Затопеч приводит меня в дом с окнами-бойницами, где кто-то сидит в кресле у камина: он оборачивается, а пламя так и продолжает мерцать в его глазах, словно перед ним не я, а громадный пылающий очаг.
"Мы должны держаться заодно, Ядвига. Чтобы когда-нибудь выйти из тени и вернуть то, что положено нам по праву рождения. И вместо чего ты получила позор", - и мне снова будто обжигает пламенем руку.
- ... позор, - вслух повторяю я, словно эхо. А в голове холодно и ясно, как в морозный день в лесу, и я понимаю, что вот она - моя дорога.

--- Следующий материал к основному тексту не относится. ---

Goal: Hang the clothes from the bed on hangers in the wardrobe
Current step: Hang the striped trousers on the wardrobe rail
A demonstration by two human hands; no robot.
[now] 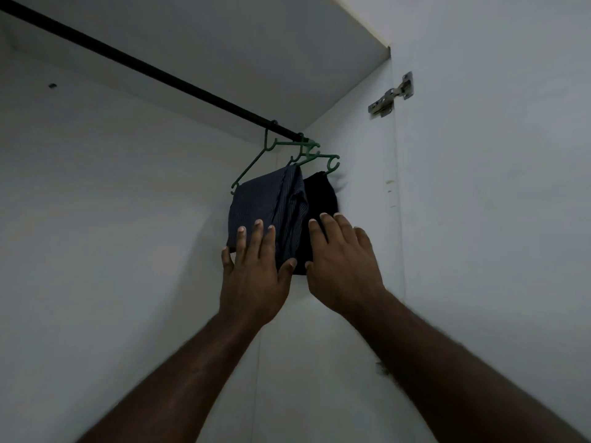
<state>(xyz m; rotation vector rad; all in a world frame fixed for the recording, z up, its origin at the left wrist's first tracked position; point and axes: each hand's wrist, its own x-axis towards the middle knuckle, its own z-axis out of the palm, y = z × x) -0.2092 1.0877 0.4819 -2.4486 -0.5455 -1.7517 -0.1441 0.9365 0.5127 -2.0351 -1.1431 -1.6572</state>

"Месть... Гордость... Честь... Равновесие..." - череда слов, и каждое отзывается в моей душе со звуком оборвавшейся струны. Пытаюсь встать, но раздаётся резкое "сидеть!" - этого не слышит никто кроме меня, хотя в комнате есть кто-то ещё. Как и разговор без слов, словно в мире остались только я и он. Пальцами проводит по моей руке:
"Ты уже перешла грань. Точку невозврата. Я дам тебе всё, что ты хочешь: власть и месть. Я буду говорить, а ты слушать. Я решу, а ты сделаешь. Оно стоит того, поверь", - и сила... власть... любовь... страх... преклонение... бесконечность... ненависть... для вас, мой Господин... Вот так, в одну минуту осознавая, кто есть кто. Я едва могу выговорить слова Клятвы, но потом он наконец-то, о, Создатель, позволяет поцеловать ему руку - потому что отныне я принадлежу без остатка только ему. Перестать принадлежать себе - не большая цена за будущее. Оно стоит того.

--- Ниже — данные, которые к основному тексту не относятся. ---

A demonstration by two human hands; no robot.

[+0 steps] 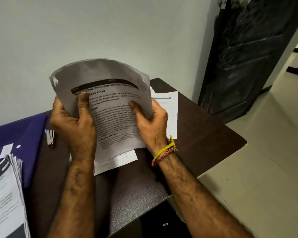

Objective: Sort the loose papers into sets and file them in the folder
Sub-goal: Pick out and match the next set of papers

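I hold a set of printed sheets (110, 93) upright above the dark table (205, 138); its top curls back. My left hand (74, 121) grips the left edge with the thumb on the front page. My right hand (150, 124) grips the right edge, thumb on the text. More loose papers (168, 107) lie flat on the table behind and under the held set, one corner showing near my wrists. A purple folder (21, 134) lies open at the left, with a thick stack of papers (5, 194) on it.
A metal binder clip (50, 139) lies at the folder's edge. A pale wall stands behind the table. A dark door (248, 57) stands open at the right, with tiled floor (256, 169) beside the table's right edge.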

- Божоле, Ядвига, ты ведь любишь, кажется? - Затопеч подаёт мне бокал, но хрусталь, становясь вдруг, как подтаявший лёд, выскальзывает из пальцев, падает и с оглушительным звоном разлетается стеклянными брызгами. О, нет! Словно в детстве, когда сделаешь при гостях что-то, вроде бы и невинное, однако становится стыдно, ведь все подумают, что я маленькая, а я вовсе не маленькая... Откуда-то прибегает карлик-челядинец и убирает кроваво-красную лужу - но это всего только Божоле...

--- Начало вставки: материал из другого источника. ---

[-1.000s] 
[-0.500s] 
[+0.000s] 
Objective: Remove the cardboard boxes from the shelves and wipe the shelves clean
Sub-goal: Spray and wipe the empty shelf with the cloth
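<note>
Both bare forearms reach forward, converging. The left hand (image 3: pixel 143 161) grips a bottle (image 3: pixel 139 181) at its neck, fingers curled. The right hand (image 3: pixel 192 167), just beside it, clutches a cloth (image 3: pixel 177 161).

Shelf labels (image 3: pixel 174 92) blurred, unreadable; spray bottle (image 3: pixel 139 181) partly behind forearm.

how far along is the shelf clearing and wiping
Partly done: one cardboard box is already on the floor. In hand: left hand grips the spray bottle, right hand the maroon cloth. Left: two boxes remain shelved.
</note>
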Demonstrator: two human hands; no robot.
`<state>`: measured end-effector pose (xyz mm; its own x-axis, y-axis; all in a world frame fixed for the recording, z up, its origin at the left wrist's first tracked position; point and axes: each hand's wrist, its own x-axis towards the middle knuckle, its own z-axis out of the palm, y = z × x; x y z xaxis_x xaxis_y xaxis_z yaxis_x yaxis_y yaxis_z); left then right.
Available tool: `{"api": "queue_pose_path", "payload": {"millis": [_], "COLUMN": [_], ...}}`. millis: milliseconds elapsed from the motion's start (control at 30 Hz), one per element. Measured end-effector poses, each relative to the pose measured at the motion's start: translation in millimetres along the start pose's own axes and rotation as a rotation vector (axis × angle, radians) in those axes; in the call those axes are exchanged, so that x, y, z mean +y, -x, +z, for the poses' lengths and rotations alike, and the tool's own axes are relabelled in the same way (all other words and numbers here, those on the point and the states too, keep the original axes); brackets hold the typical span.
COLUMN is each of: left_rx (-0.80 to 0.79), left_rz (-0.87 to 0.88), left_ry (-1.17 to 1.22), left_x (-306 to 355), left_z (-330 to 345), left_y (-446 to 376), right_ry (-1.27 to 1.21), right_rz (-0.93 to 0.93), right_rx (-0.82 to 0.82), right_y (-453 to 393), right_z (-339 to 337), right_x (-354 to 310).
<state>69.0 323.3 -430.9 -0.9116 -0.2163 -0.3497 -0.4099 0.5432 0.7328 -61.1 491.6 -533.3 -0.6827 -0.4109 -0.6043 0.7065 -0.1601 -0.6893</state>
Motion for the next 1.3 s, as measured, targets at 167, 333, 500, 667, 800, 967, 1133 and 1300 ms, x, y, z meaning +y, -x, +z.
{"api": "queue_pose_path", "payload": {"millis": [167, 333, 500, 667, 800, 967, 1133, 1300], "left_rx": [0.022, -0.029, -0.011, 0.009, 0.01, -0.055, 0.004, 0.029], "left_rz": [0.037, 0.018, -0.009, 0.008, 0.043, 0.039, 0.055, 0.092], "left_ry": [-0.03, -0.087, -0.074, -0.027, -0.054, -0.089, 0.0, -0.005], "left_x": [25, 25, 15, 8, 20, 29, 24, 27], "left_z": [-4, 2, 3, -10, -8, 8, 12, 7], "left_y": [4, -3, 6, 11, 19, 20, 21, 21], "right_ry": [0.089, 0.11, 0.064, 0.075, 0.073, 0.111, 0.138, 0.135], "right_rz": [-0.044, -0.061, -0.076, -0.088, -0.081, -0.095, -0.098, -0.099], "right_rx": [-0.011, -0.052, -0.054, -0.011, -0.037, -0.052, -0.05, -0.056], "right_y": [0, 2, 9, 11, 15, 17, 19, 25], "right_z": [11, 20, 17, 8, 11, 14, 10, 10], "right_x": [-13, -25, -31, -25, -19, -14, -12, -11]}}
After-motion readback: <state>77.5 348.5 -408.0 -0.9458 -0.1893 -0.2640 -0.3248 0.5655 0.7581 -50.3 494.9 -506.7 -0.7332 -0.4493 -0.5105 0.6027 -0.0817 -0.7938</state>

Меня измучили сны ниоткуда: старуха-провидица, которую я не видела никогда в жизни - она давным-давно была в могиле. Было смешно вспоминать уличные байки и "пшеводника" полуграмотной карпатской крестьянки. Я долго-долго смотрю на стену крепости Утгард, всю в прожилках влаги - и вот глаза закрываются, но чёртов сон один и тот же. Провидица страшная, как смерть, сидит, крючковатыми сухими пальцами вцепившись в край стола. Отблески пламени очага на смуглом лице, и от этого нос становится ещё длиннее, а лицо - уродливее, будто она только вылезла из адского пекла, да ещё и кутается в шаль, точно ей теперь всё время холодно. Серьги-кольца раскачиваются и посвёркивают, отражая огонь, блики пламени пляшут и на хрустальной сфере на столе... В детстве и у меня был снежный шар, от которого веяло зимой.